Declarative compute configs

This page provides an overview of using the required_resources field for declarative compute configuration.

note

This feature is in beta release. Declarative compute configs are available through the CLI and SDK only using version 0.26.88 or later.

Declarative compute configs provide a unified syntax for specifying compute requirements for Anyscale clusters. These configs are highly portable and work across all cloud resources and stacks.

You use the syntax to specify the CPU, memory, GPU, and accelerator resources your workload needs. For Anyscale cloud resources backed by Kubernetes, Anyscale provisions a pod that satisfies these requirements. For cloud resources backed by VMs, Anyscale searches for available VM instance types and selects instances that match your requirements. See How does Anyscale select VM instances?.

This new functionality replaces traditional compute configs, where you select from a list of predefined instance types. On Kubernetes, these instance types are pod shapes that a Kubernetes admin defines in the Helm chart. On VMs, these are cloud provider instance types such as m5.2xlarge or n2-standard-8.

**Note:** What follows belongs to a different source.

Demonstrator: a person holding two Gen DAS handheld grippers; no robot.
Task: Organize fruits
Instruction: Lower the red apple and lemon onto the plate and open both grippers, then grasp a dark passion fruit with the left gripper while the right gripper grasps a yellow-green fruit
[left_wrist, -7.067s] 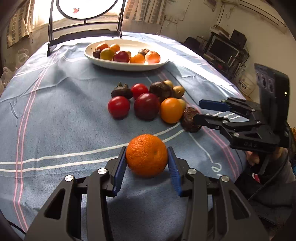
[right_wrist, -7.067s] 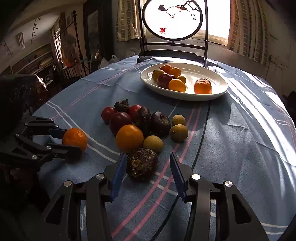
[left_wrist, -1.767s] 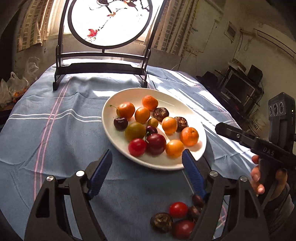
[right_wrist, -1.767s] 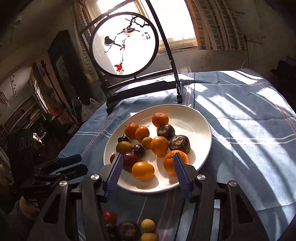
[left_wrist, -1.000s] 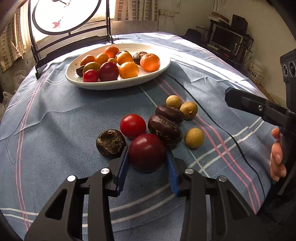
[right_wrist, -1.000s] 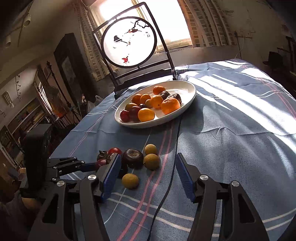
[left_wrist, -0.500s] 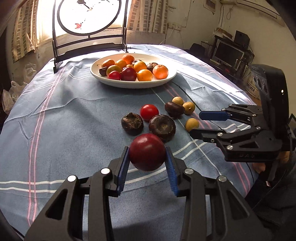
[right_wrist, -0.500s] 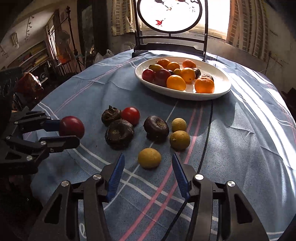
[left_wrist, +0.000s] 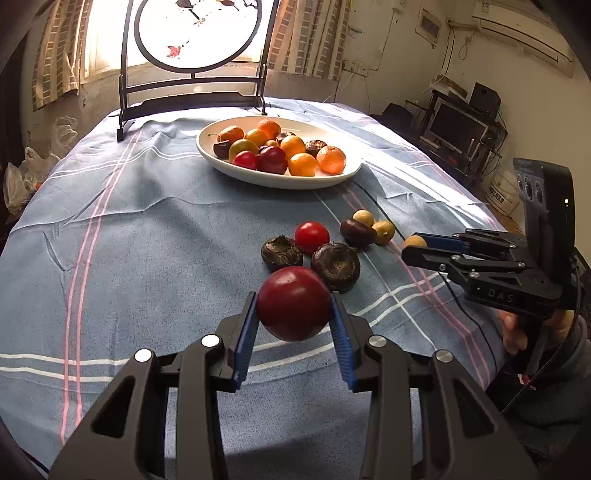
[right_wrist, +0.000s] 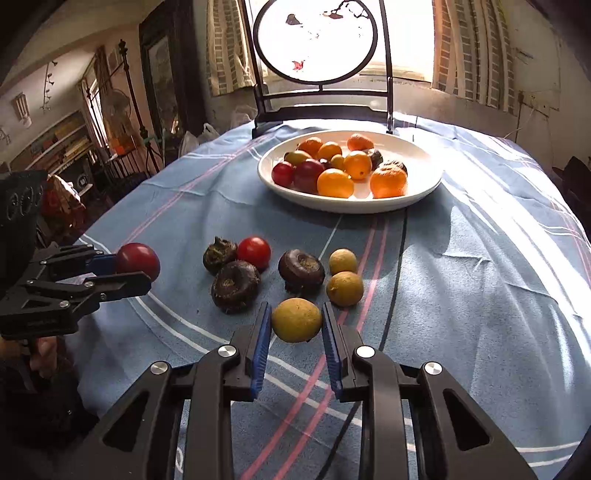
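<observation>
The left tongs (left_wrist: 294, 321) are clamped on a dark red plum (left_wrist: 293, 302), lifted off the tabletop (left_wrist: 147, 236); smooth, firm skin, gripped across its widest girth. The right tongs (right_wrist: 295, 325), apart half a second ago, now clamp a small yellow fruit (right_wrist: 296, 319). Beyond both lies the white plate (right_wrist: 424, 195), well apart.

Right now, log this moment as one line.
left tongs: shut on plum | right tongs: shut on yellow fruit | plate: part filled
</observation>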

How declarative compute configs work

Rather than specifying instance types, you define CPU and accelerator requirements for your workloads.

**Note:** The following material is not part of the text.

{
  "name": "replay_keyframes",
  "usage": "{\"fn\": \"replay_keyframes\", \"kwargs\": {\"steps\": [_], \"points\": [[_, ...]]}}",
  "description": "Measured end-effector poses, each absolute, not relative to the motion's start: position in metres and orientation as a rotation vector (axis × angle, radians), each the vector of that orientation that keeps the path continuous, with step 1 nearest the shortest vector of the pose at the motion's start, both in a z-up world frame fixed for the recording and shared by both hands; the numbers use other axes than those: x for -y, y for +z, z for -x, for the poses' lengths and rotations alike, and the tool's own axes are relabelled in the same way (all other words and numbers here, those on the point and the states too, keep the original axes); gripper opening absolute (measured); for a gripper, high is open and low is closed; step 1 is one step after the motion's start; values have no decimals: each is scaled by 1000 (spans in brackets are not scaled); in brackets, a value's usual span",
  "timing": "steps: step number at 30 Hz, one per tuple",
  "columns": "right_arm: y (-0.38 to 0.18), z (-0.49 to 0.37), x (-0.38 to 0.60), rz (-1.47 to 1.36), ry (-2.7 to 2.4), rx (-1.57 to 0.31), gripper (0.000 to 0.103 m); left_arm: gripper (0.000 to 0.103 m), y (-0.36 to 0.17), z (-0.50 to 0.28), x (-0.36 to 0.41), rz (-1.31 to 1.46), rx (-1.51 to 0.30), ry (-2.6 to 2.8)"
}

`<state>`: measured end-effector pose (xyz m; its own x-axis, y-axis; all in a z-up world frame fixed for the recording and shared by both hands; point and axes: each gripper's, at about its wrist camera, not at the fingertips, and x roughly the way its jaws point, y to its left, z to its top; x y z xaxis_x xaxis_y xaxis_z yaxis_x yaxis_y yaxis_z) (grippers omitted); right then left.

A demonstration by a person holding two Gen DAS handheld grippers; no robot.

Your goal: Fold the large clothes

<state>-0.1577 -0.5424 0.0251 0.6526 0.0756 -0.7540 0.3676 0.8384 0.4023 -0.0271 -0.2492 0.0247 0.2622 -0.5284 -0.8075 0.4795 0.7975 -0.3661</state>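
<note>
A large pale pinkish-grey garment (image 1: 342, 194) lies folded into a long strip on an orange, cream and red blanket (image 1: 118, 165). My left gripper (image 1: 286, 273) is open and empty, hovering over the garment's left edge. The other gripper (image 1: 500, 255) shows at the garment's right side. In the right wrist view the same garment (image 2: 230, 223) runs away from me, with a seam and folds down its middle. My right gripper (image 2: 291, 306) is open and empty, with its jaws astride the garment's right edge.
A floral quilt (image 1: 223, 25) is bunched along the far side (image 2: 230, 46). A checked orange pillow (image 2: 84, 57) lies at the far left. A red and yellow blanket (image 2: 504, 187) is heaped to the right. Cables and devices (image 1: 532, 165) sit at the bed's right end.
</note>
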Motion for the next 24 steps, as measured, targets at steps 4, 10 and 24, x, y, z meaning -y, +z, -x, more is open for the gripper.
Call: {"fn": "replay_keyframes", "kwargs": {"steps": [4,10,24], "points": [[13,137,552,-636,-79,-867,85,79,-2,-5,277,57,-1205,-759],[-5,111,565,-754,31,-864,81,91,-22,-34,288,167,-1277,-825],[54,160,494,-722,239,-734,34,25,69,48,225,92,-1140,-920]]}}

You specify the resources your workload needs using required_resources.
Optionally, you target specific hardware using required_labels.
Anyscale provisions nodes that satisfy those requirements.
Autoscaling works as usual, adding nodes up to max_nodes as needed.

For a given cloud resource to be eligible for scheduling, you must have sufficient quota in the specified region for your cloud provider account. Some Kubernetes offerings can autoprovision and autoscale node pools based on pod shape requirements, while others require that you register all resources as node pools.

important

Each node group must use either instance_type or required_resources, not both. You can mix approaches in the same compute config. For example, you can use instance_type for the head node and required_resources for worker groups.

Define resource requirements

Define resource requirements in your compute configuration using required_resources and, optionally, required_labels. For full compute config syntax, see Compute Config API Reference.

important

Anyscale support for TPUs requires cloud resources backed by GKE. See Leverage Cloud TPUs on GKE.

required_resources

Use required_resources to specify CPU, memory, and accelerator requirements for a node group.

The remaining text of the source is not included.